> [Task goal]: Each line of the records below that holds "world" should be returned.

> [Information]:
Content starts

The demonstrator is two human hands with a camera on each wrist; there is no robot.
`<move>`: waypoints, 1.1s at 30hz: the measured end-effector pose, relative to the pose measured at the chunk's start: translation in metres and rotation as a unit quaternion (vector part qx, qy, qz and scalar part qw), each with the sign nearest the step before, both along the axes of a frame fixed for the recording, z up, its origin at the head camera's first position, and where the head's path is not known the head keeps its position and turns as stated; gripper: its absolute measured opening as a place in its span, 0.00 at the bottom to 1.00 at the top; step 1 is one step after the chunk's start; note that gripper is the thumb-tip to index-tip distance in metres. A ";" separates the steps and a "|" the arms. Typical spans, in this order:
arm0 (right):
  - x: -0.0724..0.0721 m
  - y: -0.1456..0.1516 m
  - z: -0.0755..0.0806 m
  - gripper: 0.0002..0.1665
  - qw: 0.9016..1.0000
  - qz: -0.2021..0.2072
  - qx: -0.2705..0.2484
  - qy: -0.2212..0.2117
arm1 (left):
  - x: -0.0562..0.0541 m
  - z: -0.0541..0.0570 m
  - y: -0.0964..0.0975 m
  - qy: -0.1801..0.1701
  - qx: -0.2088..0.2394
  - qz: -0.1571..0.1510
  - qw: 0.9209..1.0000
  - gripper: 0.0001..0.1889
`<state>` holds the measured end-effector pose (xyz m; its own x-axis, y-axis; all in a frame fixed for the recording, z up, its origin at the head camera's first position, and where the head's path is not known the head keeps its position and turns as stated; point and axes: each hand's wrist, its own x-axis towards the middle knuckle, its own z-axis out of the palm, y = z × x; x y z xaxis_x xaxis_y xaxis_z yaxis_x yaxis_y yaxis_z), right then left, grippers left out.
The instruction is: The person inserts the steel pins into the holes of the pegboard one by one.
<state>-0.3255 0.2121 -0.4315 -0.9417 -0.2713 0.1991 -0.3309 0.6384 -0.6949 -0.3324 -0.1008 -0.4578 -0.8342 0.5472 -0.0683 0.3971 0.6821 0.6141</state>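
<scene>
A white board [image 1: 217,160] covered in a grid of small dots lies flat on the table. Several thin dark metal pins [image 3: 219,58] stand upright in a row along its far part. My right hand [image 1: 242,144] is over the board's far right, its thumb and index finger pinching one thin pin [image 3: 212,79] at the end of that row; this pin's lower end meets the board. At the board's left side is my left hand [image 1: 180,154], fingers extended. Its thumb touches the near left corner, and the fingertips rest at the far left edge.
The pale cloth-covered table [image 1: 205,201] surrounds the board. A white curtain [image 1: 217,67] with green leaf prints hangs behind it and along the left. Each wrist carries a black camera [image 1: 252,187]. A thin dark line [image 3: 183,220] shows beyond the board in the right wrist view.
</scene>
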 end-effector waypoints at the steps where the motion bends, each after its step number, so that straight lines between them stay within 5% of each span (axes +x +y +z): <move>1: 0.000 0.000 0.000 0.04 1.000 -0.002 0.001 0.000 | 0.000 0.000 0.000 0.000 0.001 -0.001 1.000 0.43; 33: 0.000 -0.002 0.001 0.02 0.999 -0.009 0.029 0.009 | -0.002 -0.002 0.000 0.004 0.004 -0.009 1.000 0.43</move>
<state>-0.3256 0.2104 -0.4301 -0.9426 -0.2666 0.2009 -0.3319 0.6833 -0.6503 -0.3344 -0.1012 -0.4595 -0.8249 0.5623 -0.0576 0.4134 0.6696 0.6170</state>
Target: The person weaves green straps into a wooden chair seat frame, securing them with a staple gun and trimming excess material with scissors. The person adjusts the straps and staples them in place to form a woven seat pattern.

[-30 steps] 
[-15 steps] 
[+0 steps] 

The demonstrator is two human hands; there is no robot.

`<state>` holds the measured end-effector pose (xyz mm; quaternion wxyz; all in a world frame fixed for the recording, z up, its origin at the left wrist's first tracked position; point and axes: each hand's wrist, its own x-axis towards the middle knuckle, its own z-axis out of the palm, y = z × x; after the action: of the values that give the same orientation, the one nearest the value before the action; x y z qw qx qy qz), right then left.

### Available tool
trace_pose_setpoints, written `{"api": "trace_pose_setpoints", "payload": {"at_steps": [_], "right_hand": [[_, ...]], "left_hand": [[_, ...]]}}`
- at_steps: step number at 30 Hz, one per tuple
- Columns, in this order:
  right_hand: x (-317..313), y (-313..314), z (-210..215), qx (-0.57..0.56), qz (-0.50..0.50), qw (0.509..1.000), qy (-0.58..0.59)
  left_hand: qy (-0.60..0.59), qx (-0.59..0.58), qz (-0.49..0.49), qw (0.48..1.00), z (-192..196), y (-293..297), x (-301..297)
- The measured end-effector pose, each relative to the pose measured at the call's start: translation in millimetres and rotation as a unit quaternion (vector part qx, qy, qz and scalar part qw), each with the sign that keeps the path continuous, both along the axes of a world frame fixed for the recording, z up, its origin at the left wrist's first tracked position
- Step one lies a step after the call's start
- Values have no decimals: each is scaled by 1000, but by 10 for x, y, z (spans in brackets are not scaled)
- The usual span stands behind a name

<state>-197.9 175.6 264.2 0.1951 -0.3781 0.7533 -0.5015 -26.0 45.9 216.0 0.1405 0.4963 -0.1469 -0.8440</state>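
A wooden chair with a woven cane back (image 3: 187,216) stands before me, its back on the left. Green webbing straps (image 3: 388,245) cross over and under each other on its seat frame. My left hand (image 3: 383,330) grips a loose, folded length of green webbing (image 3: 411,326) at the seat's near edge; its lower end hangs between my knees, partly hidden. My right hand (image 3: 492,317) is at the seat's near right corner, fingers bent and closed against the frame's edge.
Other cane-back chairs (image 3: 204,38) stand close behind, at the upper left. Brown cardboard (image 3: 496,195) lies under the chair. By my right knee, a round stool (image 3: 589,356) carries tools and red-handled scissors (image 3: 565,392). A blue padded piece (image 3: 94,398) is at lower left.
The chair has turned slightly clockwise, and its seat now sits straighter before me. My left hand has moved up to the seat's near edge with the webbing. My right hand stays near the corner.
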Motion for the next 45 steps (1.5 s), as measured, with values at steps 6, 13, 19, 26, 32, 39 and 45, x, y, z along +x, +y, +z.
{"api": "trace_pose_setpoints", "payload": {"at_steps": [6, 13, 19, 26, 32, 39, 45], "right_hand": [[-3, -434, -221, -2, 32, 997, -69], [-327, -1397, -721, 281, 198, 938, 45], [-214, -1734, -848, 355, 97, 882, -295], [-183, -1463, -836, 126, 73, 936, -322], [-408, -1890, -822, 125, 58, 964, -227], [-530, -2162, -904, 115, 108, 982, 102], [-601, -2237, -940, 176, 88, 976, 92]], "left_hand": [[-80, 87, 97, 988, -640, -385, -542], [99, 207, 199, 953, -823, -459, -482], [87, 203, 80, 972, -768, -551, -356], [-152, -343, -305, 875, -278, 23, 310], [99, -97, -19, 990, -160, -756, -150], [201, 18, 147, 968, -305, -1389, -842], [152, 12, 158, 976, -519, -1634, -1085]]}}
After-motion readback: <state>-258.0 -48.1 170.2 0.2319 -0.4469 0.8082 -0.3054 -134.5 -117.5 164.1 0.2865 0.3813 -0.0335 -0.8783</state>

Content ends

> [Task output]:
`<state>` holds the measured end-effector pose (xyz mm; quaternion wxyz; all in a world frame fixed for the recording, z up, its origin at the left wrist's first tracked position; point and axes: each hand's wrist, its own x-axis towards the middle knuckle, its own z-axis out of the palm, y = z × x; after the action: of the values that give the same orientation, the one nearest the value before the action; x y z qw qx qy qz), right then left.
- The measured end-effector pose, each relative to the pose measured at the call's start: translation in millimetres and rotation as a unit quaternion (vector part qx, qy, qz and scalar part qw), each with the sign that keeps the path continuous, both along the axes of a world frame fixed for the recording, z up, its origin at the left wrist's first tracked position

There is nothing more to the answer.